Scan the listing below for the word "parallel" and state how many lines hold it. Write nothing but the number.

INPUT DATA:
- Opening Delimiter -

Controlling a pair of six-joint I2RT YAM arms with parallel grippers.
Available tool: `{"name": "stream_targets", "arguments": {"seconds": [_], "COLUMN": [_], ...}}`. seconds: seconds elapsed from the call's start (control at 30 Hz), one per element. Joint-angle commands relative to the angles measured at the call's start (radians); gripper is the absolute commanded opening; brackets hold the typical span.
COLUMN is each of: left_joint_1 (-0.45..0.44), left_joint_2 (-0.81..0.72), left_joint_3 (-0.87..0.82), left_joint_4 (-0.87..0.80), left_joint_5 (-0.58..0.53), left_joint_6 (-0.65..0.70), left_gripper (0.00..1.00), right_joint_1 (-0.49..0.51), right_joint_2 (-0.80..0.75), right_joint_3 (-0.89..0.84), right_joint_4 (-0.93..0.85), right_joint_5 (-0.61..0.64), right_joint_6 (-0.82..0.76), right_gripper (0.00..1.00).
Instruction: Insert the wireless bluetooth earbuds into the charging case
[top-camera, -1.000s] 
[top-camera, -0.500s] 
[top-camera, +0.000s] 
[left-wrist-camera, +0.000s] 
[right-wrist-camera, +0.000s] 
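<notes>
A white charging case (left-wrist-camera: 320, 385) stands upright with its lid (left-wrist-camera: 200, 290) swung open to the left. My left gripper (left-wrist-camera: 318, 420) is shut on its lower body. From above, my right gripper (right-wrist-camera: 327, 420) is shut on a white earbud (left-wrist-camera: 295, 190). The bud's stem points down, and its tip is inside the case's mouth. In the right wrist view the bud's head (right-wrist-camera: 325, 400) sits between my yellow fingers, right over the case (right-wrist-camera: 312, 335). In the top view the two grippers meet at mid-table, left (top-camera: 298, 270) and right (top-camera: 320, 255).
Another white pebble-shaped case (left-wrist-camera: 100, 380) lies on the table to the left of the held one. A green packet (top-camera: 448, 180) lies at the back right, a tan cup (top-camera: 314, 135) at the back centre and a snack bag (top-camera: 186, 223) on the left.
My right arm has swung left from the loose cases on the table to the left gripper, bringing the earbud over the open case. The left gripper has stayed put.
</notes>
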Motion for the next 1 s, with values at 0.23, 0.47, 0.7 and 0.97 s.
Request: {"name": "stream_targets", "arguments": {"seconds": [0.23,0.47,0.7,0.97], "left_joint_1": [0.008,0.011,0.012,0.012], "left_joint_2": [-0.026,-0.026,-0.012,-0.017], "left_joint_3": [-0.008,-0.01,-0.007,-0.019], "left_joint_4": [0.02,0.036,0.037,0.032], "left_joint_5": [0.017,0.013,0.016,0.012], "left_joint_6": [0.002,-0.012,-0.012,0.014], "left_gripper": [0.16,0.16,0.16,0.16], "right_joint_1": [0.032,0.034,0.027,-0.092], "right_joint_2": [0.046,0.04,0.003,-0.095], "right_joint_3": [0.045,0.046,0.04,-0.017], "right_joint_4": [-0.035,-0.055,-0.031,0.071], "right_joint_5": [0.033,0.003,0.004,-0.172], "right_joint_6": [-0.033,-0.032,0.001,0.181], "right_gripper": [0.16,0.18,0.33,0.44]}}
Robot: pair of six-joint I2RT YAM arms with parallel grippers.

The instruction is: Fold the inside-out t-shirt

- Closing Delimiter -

REPLY TO THE EXERCISE:
2